**TASK INSTRUCTIONS:**
Each entry is to be given again word for word; images are dropped.

**Source records:**
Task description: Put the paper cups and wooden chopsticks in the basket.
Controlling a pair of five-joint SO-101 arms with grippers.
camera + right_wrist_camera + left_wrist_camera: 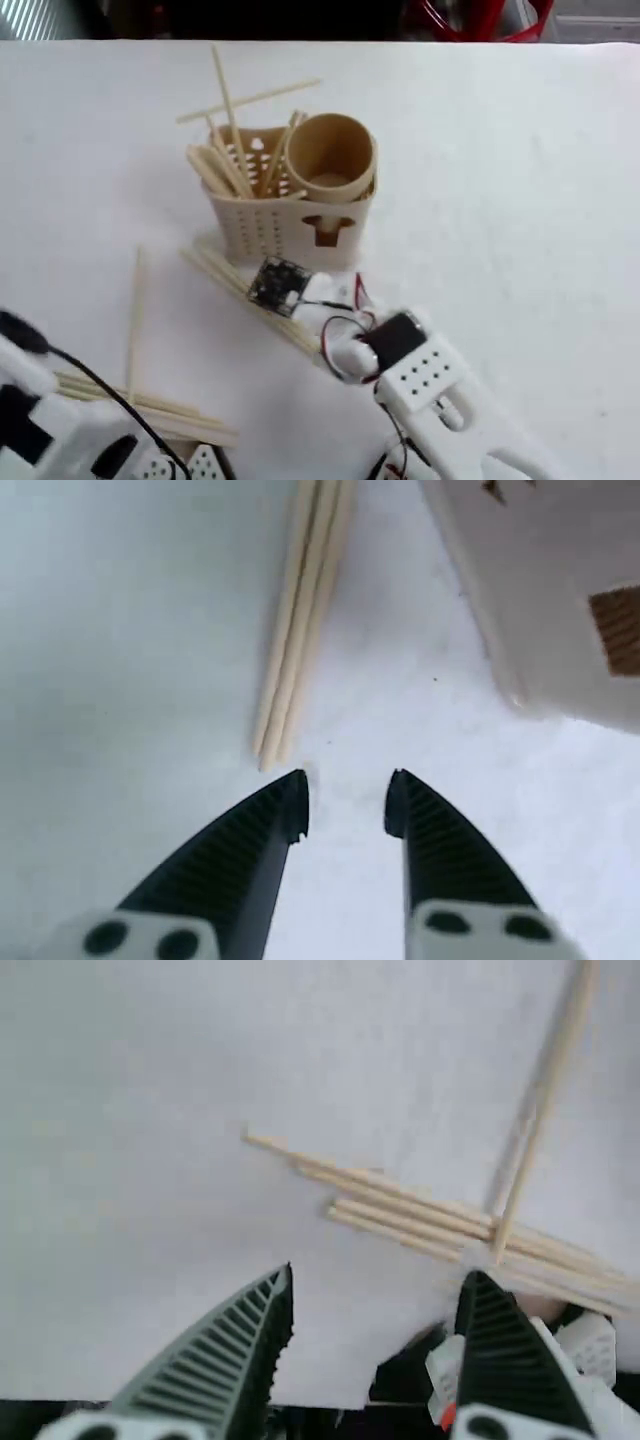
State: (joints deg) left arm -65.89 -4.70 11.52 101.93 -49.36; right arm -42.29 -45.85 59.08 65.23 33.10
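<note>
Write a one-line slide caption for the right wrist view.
Open right hand hovers by a bundle of wooden chopsticks beside the basket.

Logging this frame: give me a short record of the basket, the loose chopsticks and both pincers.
basket: holds one paper cup and several leaning sticks
front bundle: lying loose in front of the basket
left bundle: lying loose by the left arm
single stick: lies across the left bundle
left pincer: open, empty, over the left bundle
right pincer: open, empty, tips at the front bundle's end
</note>
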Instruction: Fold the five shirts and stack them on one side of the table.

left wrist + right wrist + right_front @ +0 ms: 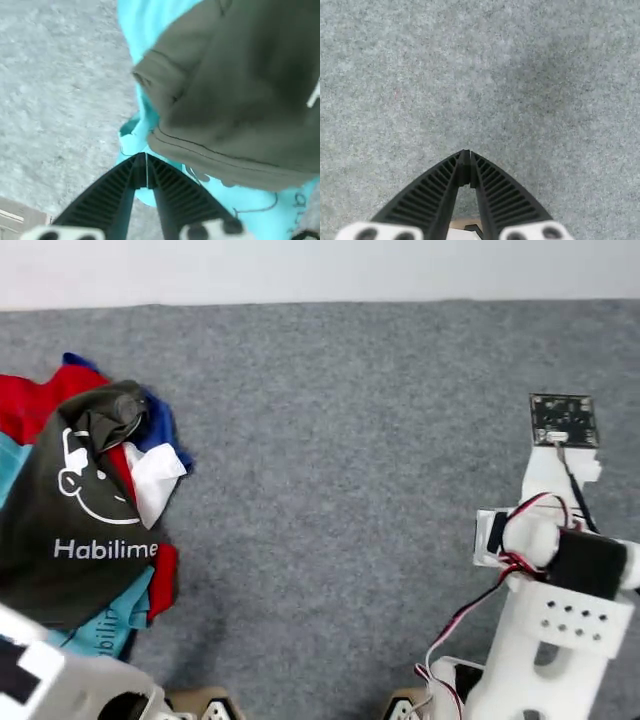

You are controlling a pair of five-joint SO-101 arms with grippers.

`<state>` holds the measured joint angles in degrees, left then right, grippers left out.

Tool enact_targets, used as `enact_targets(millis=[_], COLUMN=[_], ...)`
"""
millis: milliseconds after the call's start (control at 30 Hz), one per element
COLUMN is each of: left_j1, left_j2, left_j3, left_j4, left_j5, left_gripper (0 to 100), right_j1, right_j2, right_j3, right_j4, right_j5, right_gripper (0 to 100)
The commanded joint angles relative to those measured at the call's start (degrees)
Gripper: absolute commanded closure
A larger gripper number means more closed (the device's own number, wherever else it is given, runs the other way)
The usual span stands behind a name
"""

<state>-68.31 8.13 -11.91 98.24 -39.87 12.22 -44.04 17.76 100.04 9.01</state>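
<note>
On the table's (350, 440) left side the shirts (100, 490) lie heaped, dark shirt (60, 550) topmost, its white lettering upright. Left pincer (146, 159) is closed over the turquoise shirt (150, 20). Right pincer (466, 154) is closed above the table.

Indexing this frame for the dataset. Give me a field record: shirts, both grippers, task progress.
shirt pile: one crumpled heap on the left arm's side of the table
top: dark grey shirt with white print
beneath: red shirt, blue shirt, white shirt, cyan shirt
left gripper: shut, tips at the cyan shirt's edge; pinch on cloth unclear
right gripper: shut, above bare grey table cover
progress: nothing folded yet
</note>
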Motion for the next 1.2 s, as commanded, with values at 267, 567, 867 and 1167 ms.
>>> enact_targets(millis=[267, 567, 867, 1167], left_j1=[0.6, 1.8, 3.7, 8.1], left_j2=[4.9, 13.6, 15.9, 11.1], left_j3=[-4.8, -4.9, -4.7, -6.3], left_j4=[-1.1, -7.2, -5.2, 2.2], left_j5=[-3.3, -3.7, -3.8, -3.5], left_gripper=[73, 73, 90, 100], right_j1=[0.5, 0.5, 0.5, 0.5], right_j2=[-0.3, -0.3, -0.2, -0.3], right_j3=[2.6, 2.6, 2.6, 2.6], right_j4=[1.7, 1.8, 1.8, 1.7], right_j5=[0.8, 0.9, 0.9, 0.9], right_gripper=[87.5, 87.6, 87.6, 87.6])
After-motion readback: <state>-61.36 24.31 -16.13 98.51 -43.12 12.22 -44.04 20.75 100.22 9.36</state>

**FINAL ANSWER:**
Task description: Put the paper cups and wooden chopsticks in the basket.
Controlling a pair of five-joint SO-101 arms with grippers.
camera + right_wrist_camera + left_wrist_camera: 
State: (joints deg) left arm -65.89 -4.70 11.52 101.93 -49.36; right arm -42.29 -45.85 59.08 65.23 33.10
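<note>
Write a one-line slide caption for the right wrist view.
Open right hand hovers by a bundle of wooden chopsticks beside the basket.

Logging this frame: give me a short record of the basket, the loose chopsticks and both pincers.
basket: holds one paper cup and several leaning sticks
front bundle: lying loose in front of the basket
left bundle: lying loose by the left arm
single stick: lies across the left bundle
left pincer: open, empty, over the left bundle
right pincer: open, empty, tips at the front bundle's end
</note>
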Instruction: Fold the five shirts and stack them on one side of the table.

left wrist + right wrist + right_front @ +0 ms: 

You are controlling a pair of five-joint SO-101 arms with grippers.

`<state>` holds the measured joint angles in degrees, left then right, grippers left out.

Tool enact_targets, used as `enact_targets(millis=[_], COLUMN=[_], ...)`
"""
millis: milliseconds after the call's start (control at 30 Hz), one per element
COLUMN is each of: left_j1, left_j2, left_j3, left_j4, left_j5, left_gripper (0 to 100), right_j1, right_j2, right_j3, right_j4, right_j5, right_gripper (0 to 100)
The commanded joint angles relative to those measured at the call's start (degrees)
Gripper: absolute commanded closure
A larger gripper number means more closed (the device's own number, wherever else it is given, runs the other way)
The usual span stands behind a name
"""

<state>-68.31 8.13 -11.91 98.24 -39.87 12.22 -44.04 17.76 100.04 9.01</state>
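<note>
On the table's (350, 440) left side the shirts (100, 490) lie heaped, dark shirt (60, 550) topmost, its white lettering upright. Left pincer (146, 159) is closed over the turquoise shirt (150, 20). Right pincer (466, 154) is closed above the table.

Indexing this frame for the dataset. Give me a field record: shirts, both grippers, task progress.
shirt pile: one crumpled heap on the left arm's side of the table
top: dark grey shirt with white print
beneath: red shirt, blue shirt, white shirt, cyan shirt
left gripper: shut, tips at the cyan shirt's edge; pinch on cloth unclear
right gripper: shut, above bare grey table cover
progress: nothing folded yet
</note>
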Motion for the next 1.2 s, as commanded, with values at 267, 567, 867 and 1167 ms.
>>> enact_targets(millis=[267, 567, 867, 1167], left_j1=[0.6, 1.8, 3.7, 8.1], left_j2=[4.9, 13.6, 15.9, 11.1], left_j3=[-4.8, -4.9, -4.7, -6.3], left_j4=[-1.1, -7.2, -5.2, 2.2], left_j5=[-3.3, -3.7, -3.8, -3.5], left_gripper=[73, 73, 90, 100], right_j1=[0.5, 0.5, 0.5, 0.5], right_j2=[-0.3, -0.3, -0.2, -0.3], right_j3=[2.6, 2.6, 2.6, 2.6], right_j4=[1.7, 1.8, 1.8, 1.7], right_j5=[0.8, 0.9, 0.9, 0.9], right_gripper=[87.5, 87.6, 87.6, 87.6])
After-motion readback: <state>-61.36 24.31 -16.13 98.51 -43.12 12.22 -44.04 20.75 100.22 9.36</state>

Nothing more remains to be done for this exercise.